Could you retype the whole listing word for word and drop the images?

━━━ Working data

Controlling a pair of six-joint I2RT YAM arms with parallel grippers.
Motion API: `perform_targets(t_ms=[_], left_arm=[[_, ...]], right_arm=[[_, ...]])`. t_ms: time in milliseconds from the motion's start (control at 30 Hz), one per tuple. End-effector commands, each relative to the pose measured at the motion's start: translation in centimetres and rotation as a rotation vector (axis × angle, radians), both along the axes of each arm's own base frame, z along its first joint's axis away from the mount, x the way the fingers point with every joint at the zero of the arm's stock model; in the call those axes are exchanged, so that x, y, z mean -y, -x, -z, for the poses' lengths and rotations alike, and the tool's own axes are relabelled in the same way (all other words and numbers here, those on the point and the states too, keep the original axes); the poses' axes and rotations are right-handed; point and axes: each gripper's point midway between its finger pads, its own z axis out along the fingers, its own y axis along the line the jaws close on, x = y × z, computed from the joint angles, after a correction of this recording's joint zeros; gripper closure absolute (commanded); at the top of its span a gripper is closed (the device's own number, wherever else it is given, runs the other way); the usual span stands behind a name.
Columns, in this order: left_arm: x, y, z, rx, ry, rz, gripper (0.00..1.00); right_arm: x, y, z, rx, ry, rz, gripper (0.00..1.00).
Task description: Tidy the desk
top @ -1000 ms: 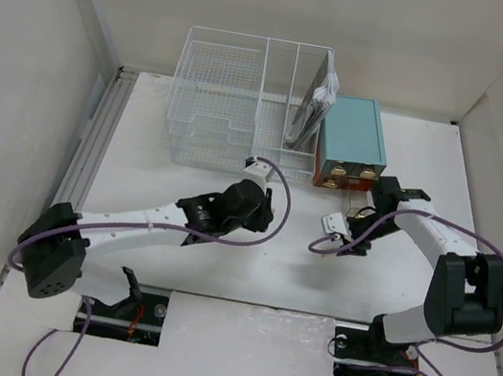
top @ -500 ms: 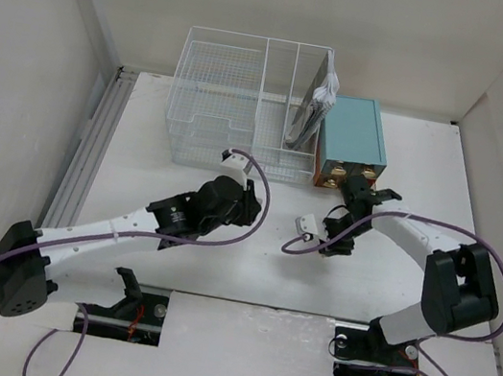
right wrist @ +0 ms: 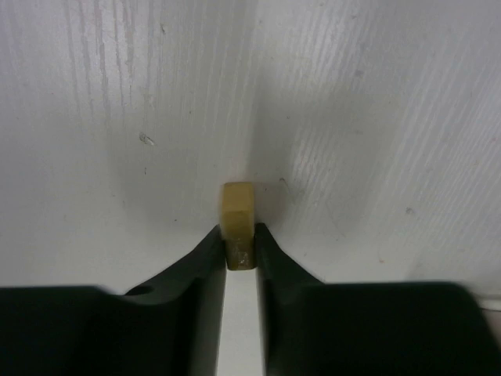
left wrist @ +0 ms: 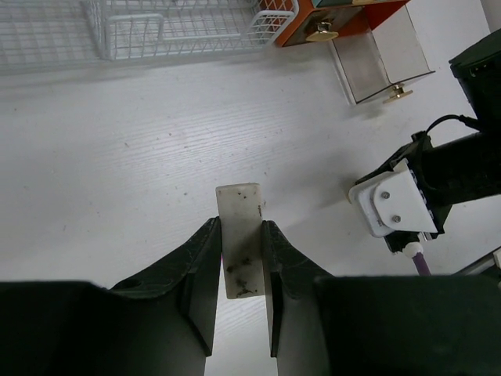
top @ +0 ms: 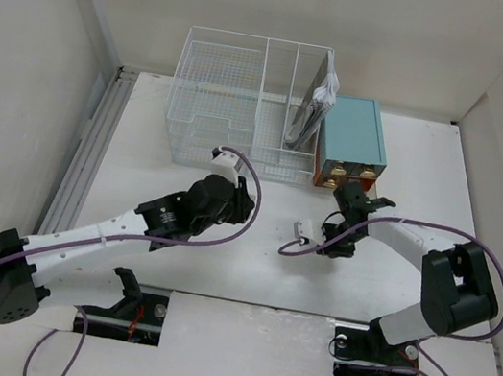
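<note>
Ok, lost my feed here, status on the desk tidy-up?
Left gripper shut on white block. Right gripper shut on small tan block, down at the desk. Teal box drawer open close by.

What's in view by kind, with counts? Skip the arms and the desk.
Storage units: 2 (white wire-mesh rack, teal box with small drawers)
Small rectangular blocks: 2 (speckled white block in left gripper, tan block in right gripper)
Paper: 1 (grey-white paper bundle, standing in rack)
Total: 5
</note>
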Motion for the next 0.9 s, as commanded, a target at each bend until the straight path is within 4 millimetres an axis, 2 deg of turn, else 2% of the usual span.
perform_targets(t_ms=[0,67,133,200,267,333,400,467,500,533,567,600,633,667,733,833,867], left_arm=[[0.1,-0.2,-0.7,0.018,0.031,-0.004,1.0],[0.5,-0.2,-0.5,0.014,0.034,0.005,1.0],[1.1,-0.1,-0.3,0.008,0.047,0.03,1.0],[1.8,-0.2,-0.6,0.016,0.072,0.048,1.0],[2.8,0.0,-0.4,0.009,0.081,0.09,1.0],[3.6,-0.2,0.2,0.002,0.085,0.107,1.0],[4.8,-0.3,-0.3,0.013,0.099,0.152,1.0],[6.3,-0.3,-0.4,0.021,0.129,0.205,1.0],[6.8,-0.3,-0.3,0.021,0.139,0.221,1.0],[7.4,-0.4,-0.7,0.031,0.148,0.24,1.0],[8.0,-0.6,0.0,0.028,0.141,0.256,1.0],[8.7,-0.6,-0.3,0.029,0.156,0.281,1.0],[9.3,-0.7,-0.8,0.042,0.165,0.3,1.0],[9.9,-0.9,-0.5,0.044,0.173,0.311,1.0],[10.9,-1.1,-1.6,0.079,0.194,0.348,1.0],[12.4,-1.0,-2.1,0.106,0.224,0.41,1.0],[13.1,-1.2,-3.2,0.124,0.247,0.426,1.0]], right_arm=[[-0.4,-1.0,-0.3,0.048,-0.006,0.023,0.81],[-0.6,-1.2,-0.8,0.044,-0.034,0.033,0.9],[-1.2,-1.9,-2.6,0.064,-0.099,0.048,0.98],[-1.5,-2.4,-4.6,0.061,-0.194,0.091,1.0],[-1.9,-3.7,-7.4,0.117,-0.269,0.118,1.0],[-0.9,-5.0,-9.1,0.159,-0.296,0.182,1.0],[0.0,-6.7,-11.3,0.232,-0.326,0.245,1.0],[0.9,-7.6,-12.7,0.283,-0.343,0.309,1.0],[1.9,-9.1,-13.2,0.337,-0.334,0.363,1.0],[2.2,-9.6,-13.7,0.366,-0.334,0.387,1.0],[2.9,-10.0,-13.5,0.37,-0.328,0.448,1.0],[3.8,-10.7,-13.4,0.398,-0.309,0.502,1.0],[4.5,-12.1,-14.3,0.455,-0.324,0.538,1.0],[5.1,-12.5,-14.2,0.468,-0.321,0.575,1.0],[6.0,-13.5,-13.7,0.476,-0.307,0.647,1.0],[6.6,-14.8,-12.7,0.461,-0.287,0.704,1.0],[7.2,-15.3,-12.4,0.466,-0.282,0.726,0.99]])
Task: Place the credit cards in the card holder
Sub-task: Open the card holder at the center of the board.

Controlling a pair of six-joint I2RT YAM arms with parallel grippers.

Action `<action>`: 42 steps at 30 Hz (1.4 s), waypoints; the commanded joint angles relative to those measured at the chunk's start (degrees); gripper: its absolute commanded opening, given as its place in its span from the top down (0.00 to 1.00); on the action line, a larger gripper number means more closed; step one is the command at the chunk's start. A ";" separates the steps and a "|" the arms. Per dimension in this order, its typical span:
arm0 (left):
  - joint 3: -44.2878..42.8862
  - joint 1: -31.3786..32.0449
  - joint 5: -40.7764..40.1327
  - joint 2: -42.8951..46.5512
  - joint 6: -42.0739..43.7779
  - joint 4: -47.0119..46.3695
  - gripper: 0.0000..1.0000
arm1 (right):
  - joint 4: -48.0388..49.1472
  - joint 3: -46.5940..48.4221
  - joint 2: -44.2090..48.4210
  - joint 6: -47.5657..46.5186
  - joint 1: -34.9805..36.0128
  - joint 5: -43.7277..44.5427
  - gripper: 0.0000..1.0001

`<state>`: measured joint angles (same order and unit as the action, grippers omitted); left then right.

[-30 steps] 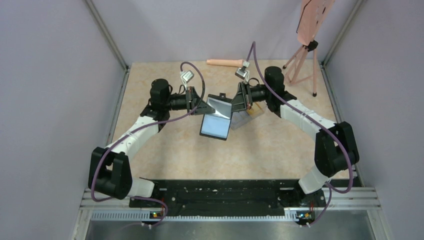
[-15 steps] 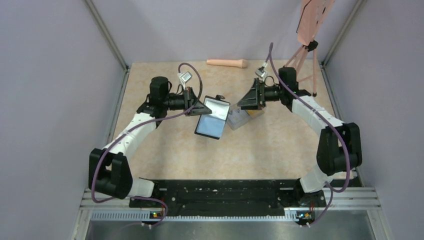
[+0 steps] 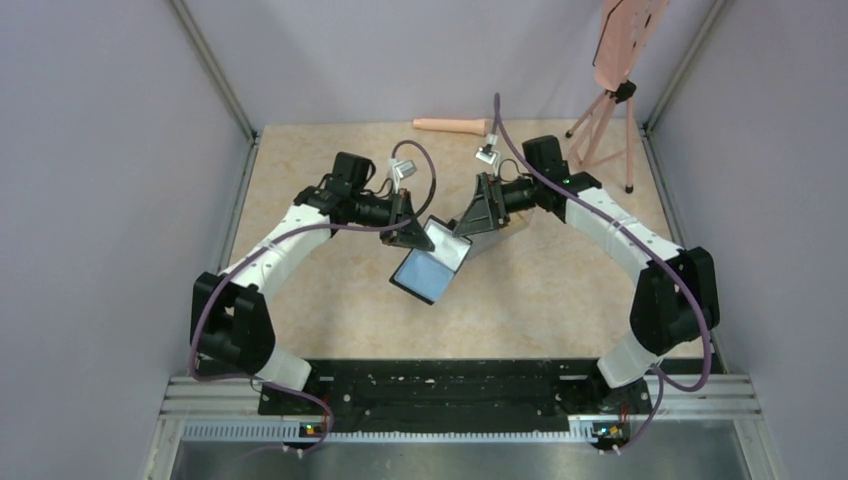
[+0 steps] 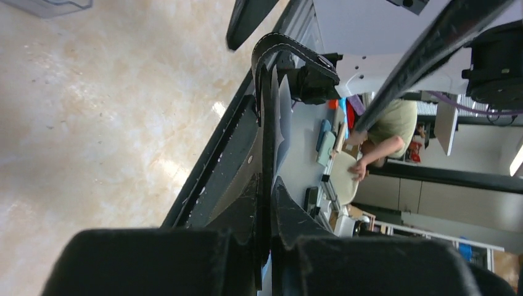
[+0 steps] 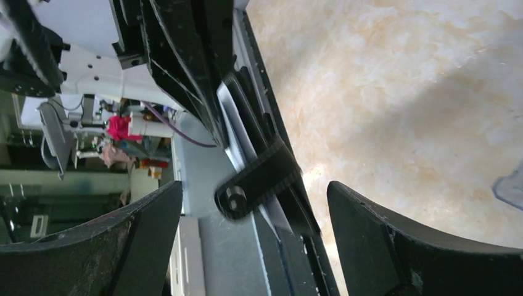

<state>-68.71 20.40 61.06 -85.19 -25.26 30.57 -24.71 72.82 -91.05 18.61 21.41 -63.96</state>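
The right claw [image 3: 468, 222] has just sprung wide off the card holder [image 3: 432, 268], which now hangs over the worktop's [image 3: 300, 170] middle, pinched only by the left claw [image 3: 413, 232], seemingly freeing the right for its next pick.

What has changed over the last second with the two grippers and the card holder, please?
The left gripper closed fully on the card holder, brought it slightly nearer the arm bases and turned it. The right gripper opened, drew back to the right, then returned; the holder's clasp tab now sits between its open jaws. The pink cylinder and tripod stayed put.
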 commanded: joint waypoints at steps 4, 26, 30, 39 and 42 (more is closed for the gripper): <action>-6.18 3.75 3.85 -2.68 4.59 4.14 1.00 | -5.10 3.89 -2.56 -6.67 5.00 0.68 0.13; -9.86 3.66 -9.41 -1.33 3.97 1.60 0.19 | -6.26 1.42 -3.80 -5.56 4.20 -1.28 1.00; -9.58 3.68 -15.48 -0.72 1.82 -0.27 0.11 | -1.10 -4.93 -0.68 -0.75 -1.01 3.84 1.00; -9.44 3.68 -22.11 -2.00 0.57 -0.29 0.09 | 13.41 -25.11 10.36 11.62 -11.53 10.82 1.00; -9.78 3.68 -21.83 -2.93 0.27 -0.15 0.09 | 17.10 -30.56 11.31 13.73 -14.14 12.34 1.00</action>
<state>-76.53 24.08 40.88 -88.36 -24.27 32.05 -16.40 47.35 -82.32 26.63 9.67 -54.15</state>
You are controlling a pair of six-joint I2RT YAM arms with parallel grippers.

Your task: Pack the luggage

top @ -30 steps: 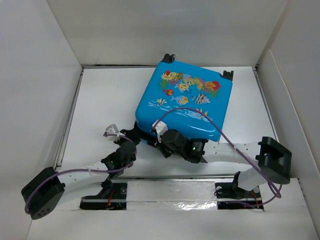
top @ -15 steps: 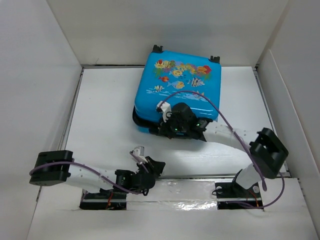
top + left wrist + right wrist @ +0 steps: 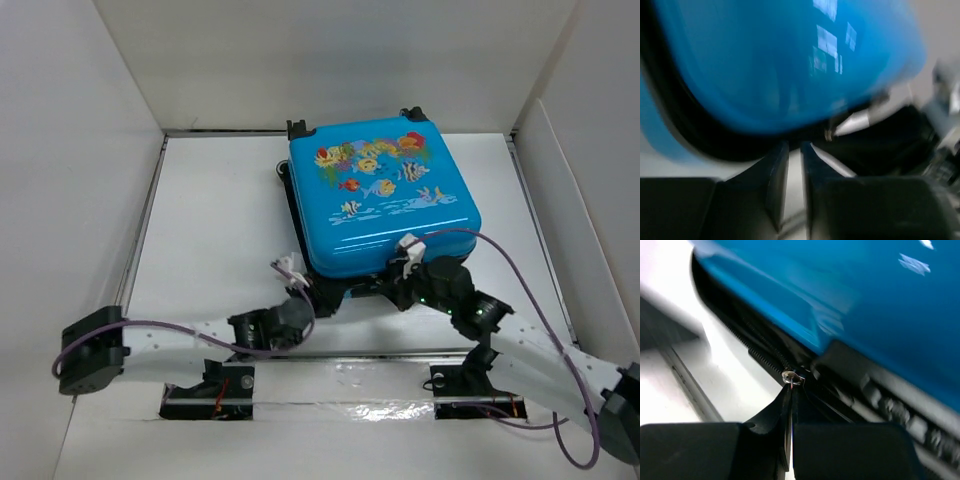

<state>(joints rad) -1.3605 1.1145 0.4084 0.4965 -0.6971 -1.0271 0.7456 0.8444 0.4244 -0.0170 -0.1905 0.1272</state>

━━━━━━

» **Task result**
Controlling a pair of six-joint I2RT YAM arms with parallel grippers.
Motion API: `perform_targets(t_ms=[_], left_arm=[[_, ...]], right_arm=[[_, ...]])`. t_ms: time in milliseconds from the motion's start (control at 30 Hz), one per tuple. End-effector commands, each relative to the pose measured at the motion's start: translation in centimetres and rotation as a rotation vector (axis × angle, radians), both along the axes of each arm's own base frame, z along its first joint's axis away from the mount, x the way the fingers point with every joint at the zero of the arm's stock model; in the call those axes are exchanged, so that x, y, z mean -y, -x, -z, for the poses' lengths and rotations alike, and the tool's own axes are relabelled in the same way (all other words and numbers here, those on the point and the states too, keep the original axes); the poses' axes and rotations are right-handed; point and axes: each gripper's point midway between its finger pads, its own z axis out along the fingers, its own y axis along the line the jaws close on, x = y × z, computed from the joint angles, after a correction of this recording's joint zeros; gripper closure absolute (commanded); at the top of its span a gripper is closed (the device's own number, wherever else it is given, runs the other way); the usual span stands behind a name.
Columns, in this order: left_arm: x, y, z, rx, ry, rz, gripper (0.00..1.00); right_arm: x, y, z, rx, ry, rz, gripper (0.00..1.00).
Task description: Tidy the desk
top @ -1000 ms: 
top @ -500 ms: 
right wrist @ +0 ms: 
left wrist @ +0 ms: 
top @ +0 ms: 
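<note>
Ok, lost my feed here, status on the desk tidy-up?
Left gripper shut on white block. Right gripper shut on small tan block, down at the desk. Teal box drawer open close by.

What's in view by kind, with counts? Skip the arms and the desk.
Storage units: 2 (white wire-mesh rack, teal box with small drawers)
Small rectangular blocks: 2 (speckled white block in left gripper, tan block in right gripper)
Paper: 1 (grey-white paper bundle, standing in rack)
Total: 5
</note>
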Motion for the next 0.9 s, as commanded, a target at each bend until the straight path is within 4 millimetres an axis, 2 deg of turn, else 2% of the usual span.
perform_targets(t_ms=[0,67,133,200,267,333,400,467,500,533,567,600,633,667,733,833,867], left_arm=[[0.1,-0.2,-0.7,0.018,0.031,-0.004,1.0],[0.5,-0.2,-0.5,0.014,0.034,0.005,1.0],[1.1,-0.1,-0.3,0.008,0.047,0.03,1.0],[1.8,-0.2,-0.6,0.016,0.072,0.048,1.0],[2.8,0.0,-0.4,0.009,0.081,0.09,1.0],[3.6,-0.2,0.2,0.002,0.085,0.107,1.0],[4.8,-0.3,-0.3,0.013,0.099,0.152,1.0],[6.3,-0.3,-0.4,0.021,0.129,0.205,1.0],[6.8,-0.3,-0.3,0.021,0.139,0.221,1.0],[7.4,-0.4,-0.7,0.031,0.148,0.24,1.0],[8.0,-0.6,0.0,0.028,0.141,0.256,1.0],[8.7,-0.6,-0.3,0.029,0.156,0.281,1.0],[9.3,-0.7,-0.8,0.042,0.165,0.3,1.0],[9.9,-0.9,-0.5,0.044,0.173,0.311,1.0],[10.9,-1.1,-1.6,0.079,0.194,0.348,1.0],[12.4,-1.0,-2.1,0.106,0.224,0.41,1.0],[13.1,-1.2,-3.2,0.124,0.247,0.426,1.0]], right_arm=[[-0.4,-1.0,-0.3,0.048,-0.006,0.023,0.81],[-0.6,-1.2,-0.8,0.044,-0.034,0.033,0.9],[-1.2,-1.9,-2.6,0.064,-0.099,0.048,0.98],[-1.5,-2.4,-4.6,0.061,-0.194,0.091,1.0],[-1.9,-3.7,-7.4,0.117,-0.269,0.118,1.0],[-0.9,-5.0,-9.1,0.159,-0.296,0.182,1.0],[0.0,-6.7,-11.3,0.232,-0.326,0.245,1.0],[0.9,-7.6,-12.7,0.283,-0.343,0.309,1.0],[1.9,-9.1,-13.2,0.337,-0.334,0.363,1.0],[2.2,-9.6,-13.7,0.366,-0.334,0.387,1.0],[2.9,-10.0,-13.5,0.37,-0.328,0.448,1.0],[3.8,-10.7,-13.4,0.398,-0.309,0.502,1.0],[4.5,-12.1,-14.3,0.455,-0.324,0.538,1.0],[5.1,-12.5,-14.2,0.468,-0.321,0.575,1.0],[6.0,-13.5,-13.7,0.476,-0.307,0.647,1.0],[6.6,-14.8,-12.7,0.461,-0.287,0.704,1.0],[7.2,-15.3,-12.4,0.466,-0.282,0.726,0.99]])
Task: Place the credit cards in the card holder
Sub-task: Open the card holder at the center of the board.

Controlling a pair of six-joint I2RT YAM arms with parallel grippers.

Action `<action>`: 42 steps at 30 Hz (1.4 s), waypoints; the commanded joint angles relative to those measured at the chunk's start (degrees); gripper: its absolute commanded opening, given as its place in its span from the top down (0.00 to 1.00); on the action line, a larger gripper number means more closed; step one is the command at the chunk's start. A ";" separates the steps and a "|" the arms. Per dimension in this order, its typical span:
arm0 (left):
  - joint 3: -44.2878..42.8862
  - joint 1: -31.3786..32.0449
  - joint 5: -40.7764..40.1327
  - joint 2: -42.8951..46.5512
  - joint 6: -42.0739..43.7779
  - joint 4: -47.0119..46.3695
  - gripper: 0.0000..1.0000
arm1 (right):
  - joint 4: -48.0388..49.1472
  - joint 3: -46.5940..48.4221
  - joint 2: -44.2090..48.4210
  - joint 6: -47.5657..46.5186
  - joint 1: -34.9805..36.0128
  - joint 5: -43.7277..44.5427
  - gripper: 0.0000..1.0001

`<state>`: measured joint angles (same order and unit as the action, grippers omitted); left then right.

[-30 steps] 
[-15 steps] 
[+0 steps] 
[+0 steps] 
[+0 steps] 

<state>-68.71 20.40 61.06 -85.19 -25.26 30.57 -24.71 72.82 -91.05 18.61 21.41 -63.96</state>
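The right claw [image 3: 468, 222] has just sprung wide off the card holder [image 3: 432, 268], which now hangs over the worktop's [image 3: 300, 170] middle, pinched only by the left claw [image 3: 413, 232], seemingly freeing the right for its next pick.

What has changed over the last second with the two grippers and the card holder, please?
The left gripper closed fully on the card holder, brought it slightly nearer the arm bases and turned it. The right gripper opened, drew back to the right, then returned; the holder's clasp tab now sits between its open jaws. The pink cylinder and tripod stayed put.
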 commanded: joint waypoints at steps 4, 26, 30, 39 and 42 (more is closed for the gripper): <action>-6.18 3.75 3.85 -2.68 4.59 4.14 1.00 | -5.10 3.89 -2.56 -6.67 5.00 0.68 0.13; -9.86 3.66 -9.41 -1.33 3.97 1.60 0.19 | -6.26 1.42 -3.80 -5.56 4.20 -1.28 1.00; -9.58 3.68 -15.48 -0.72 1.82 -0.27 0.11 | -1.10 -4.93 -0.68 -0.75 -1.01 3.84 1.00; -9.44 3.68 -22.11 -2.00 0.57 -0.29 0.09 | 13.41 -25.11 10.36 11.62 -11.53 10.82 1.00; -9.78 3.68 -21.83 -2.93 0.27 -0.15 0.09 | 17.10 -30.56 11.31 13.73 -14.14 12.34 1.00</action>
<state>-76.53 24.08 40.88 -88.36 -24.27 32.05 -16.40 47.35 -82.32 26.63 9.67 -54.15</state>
You are controlling a pair of six-joint I2RT YAM arms with parallel grippers.

Your task: Pack the luggage

top @ -30 steps: 
top @ -15 steps: 
top + left wrist + right wrist @ +0 steps: 

<state>(joints rad) -1.3605 1.1145 0.4084 0.4965 -0.6971 -1.0271 0.7456 0.8444 0.4244 -0.0170 -0.1905 0.1272</state>

The response to the exercise has been completed.